- _Source data_:

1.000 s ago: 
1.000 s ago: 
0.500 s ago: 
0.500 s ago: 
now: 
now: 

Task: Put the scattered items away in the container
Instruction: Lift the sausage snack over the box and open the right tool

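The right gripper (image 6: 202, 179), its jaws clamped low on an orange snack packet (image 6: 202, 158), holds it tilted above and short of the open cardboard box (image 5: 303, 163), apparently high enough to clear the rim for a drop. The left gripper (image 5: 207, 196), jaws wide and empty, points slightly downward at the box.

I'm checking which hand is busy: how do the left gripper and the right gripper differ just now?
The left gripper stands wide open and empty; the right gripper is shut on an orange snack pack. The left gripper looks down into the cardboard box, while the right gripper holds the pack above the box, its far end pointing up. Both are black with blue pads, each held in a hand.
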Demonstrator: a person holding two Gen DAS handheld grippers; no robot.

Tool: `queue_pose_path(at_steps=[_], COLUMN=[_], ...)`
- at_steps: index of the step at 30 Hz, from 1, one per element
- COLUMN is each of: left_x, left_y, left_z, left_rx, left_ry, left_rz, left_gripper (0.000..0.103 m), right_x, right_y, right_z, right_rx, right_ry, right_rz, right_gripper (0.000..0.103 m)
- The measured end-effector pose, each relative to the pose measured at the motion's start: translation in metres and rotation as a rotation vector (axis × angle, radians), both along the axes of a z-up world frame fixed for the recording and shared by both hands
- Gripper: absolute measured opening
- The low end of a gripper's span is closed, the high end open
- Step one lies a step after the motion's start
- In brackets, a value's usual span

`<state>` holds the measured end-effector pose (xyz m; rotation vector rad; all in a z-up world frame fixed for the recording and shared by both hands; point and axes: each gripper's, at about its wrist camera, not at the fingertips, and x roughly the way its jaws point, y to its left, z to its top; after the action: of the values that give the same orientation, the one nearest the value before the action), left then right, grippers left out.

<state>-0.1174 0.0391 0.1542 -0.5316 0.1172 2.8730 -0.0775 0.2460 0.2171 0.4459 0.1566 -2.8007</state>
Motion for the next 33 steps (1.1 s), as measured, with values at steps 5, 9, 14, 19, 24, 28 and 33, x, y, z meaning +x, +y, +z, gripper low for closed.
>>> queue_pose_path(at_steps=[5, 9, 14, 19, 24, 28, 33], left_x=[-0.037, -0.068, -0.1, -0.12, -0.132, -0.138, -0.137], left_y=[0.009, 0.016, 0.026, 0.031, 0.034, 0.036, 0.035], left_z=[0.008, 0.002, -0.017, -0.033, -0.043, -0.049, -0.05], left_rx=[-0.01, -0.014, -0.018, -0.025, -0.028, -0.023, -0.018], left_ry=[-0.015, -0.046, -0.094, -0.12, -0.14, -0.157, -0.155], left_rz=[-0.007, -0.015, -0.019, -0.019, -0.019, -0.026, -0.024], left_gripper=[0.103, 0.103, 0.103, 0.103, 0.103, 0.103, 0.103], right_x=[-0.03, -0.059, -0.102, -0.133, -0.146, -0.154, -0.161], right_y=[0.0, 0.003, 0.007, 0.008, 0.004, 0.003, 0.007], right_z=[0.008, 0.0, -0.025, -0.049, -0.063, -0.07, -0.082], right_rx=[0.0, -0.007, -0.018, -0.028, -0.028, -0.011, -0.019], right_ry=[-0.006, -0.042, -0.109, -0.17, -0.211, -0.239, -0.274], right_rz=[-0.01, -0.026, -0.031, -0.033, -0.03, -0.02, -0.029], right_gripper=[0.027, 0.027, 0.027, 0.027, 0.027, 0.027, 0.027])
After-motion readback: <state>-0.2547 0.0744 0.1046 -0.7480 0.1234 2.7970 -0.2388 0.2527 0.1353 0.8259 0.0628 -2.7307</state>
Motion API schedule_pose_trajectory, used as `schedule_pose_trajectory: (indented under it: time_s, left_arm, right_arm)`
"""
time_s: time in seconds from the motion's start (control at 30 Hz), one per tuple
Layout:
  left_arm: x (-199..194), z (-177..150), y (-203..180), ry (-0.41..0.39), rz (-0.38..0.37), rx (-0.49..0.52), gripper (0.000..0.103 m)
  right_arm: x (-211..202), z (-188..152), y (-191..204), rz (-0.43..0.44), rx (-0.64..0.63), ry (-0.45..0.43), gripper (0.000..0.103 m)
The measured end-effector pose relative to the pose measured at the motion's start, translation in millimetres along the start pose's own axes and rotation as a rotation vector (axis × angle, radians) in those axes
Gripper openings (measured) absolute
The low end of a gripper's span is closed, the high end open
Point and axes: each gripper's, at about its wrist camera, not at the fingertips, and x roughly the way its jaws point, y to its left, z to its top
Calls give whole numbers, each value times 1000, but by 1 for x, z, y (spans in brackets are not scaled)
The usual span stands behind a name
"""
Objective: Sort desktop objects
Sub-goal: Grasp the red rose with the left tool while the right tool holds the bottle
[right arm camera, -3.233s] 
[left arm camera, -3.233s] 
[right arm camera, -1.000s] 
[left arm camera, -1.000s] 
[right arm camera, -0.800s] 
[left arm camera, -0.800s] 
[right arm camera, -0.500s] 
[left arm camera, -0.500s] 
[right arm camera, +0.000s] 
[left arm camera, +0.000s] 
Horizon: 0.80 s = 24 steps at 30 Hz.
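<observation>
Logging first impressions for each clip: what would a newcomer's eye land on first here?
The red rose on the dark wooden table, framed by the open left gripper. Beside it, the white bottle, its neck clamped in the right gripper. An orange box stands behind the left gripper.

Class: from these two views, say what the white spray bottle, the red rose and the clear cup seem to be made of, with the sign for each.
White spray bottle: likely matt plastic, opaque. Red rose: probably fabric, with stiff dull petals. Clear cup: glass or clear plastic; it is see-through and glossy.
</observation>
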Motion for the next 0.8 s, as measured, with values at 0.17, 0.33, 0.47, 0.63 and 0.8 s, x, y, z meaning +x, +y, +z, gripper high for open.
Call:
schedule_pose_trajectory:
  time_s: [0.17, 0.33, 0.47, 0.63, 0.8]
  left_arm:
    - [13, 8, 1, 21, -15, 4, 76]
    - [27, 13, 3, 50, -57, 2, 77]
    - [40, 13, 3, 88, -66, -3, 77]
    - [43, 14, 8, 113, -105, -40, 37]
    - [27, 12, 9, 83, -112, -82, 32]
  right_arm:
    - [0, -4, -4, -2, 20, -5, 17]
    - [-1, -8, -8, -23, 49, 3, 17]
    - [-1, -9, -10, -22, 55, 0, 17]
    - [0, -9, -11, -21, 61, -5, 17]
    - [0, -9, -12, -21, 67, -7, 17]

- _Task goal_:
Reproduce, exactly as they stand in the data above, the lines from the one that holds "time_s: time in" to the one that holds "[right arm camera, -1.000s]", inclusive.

- _Answer_:
time_s: time in seconds from the motion's start (control at 30 Hz), one per tuple
Layout:
  left_arm: x (-199..194), z (-177..150), y (-203..180), ry (-0.41..0.39), rz (-0.38..0.37), rx (-0.49..0.52), gripper (0.000..0.103 m)
  right_arm: x (-211..202), z (-188..152), y (-191..204), rz (-0.43..0.44), rx (-0.64..0.63), ry (-0.45..0.43), gripper (0.000..0.103 m)
The measured end-effector pose relative to the pose measured at the motion's start, translation in millimetres along the start pose's own axes and rotation as a rotation vector (axis × angle, radians) in those axes
Gripper openings (measured) absolute
The low end of a gripper's span is closed, the high end open
Point and axes: each gripper's, at about its wrist camera, not at the fingertips, and x roughly the way its jaws point, y to its left, z to its top
Calls give whole numbers, each value times 1000, but by 1 for x, z, y (spans in brackets are not scaled)
The usual span stands behind a name
"""
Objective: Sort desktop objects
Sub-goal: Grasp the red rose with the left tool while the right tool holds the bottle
[right arm camera, -3.233s] 
[left arm camera, -3.233s] 
[right arm camera, -1.000s] 

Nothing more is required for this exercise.